PROBLEM:
After locating the line that contains "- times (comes" in the data below, set down exactly that line and each one after it through the line that contains "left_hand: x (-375", and nothing more.

DATA PROVIDED:
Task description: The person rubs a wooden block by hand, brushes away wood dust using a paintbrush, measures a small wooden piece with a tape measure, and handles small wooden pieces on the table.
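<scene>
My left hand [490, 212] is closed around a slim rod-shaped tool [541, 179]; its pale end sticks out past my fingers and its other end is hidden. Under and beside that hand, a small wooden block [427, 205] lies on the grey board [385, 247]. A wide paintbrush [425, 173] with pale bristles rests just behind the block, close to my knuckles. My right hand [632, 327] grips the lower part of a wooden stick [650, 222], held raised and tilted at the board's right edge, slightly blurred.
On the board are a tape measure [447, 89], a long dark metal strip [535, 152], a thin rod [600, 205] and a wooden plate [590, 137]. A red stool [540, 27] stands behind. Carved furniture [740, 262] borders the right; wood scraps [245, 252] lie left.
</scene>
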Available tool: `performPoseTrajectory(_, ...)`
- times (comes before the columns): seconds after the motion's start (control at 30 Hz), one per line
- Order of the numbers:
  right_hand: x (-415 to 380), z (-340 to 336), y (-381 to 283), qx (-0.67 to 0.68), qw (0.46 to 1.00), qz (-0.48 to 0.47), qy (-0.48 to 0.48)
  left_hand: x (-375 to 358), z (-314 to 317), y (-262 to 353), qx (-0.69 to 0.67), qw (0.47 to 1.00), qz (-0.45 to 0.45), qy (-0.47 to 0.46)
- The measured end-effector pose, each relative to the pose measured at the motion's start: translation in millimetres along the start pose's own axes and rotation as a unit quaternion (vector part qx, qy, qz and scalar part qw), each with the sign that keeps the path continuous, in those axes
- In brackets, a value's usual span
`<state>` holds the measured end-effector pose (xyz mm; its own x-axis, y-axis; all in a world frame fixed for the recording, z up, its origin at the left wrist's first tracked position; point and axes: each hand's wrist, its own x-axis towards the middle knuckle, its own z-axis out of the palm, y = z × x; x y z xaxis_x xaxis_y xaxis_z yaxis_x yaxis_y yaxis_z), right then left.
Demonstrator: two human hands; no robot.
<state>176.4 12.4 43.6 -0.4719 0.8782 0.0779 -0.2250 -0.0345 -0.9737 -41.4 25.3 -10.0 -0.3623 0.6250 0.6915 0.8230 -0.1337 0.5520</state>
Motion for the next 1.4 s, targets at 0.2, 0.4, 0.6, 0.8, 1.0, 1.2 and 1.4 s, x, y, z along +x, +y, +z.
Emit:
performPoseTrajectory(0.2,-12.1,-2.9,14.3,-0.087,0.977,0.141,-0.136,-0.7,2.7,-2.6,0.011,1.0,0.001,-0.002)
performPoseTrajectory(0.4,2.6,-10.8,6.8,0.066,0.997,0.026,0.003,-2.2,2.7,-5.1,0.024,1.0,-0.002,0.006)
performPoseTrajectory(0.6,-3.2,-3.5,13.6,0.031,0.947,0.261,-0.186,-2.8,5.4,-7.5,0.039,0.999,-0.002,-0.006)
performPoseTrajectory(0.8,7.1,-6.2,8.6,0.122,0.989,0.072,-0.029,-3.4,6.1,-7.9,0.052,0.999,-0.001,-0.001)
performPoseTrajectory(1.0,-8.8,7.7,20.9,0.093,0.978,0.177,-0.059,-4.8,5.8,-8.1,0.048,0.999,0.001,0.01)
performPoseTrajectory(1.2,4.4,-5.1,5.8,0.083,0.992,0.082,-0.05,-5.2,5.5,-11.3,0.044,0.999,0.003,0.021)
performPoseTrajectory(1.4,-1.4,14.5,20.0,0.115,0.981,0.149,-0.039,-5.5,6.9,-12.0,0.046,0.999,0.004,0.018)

TASK OUTPUT:
- times (comes before the columns): seconds after the motion's start (control at 30 Hz), one per line
- Order of the numbers:
  right_hand: x (-415 to 380), z (-340 to 336), y (-381 to 283), qx (-0.67 to 0.68), qw (0.46 to 1.00), qz (-0.48 to 0.47), qy (-0.48 to 0.48)
  left_hand: x (-375 to 358), z (-314 to 317), y (-262 to 353), qx (-0.69 to 0.67), qw (0.47 to 1.00), qz (-0.45 to 0.45), qy (-0.47 to 0.46)

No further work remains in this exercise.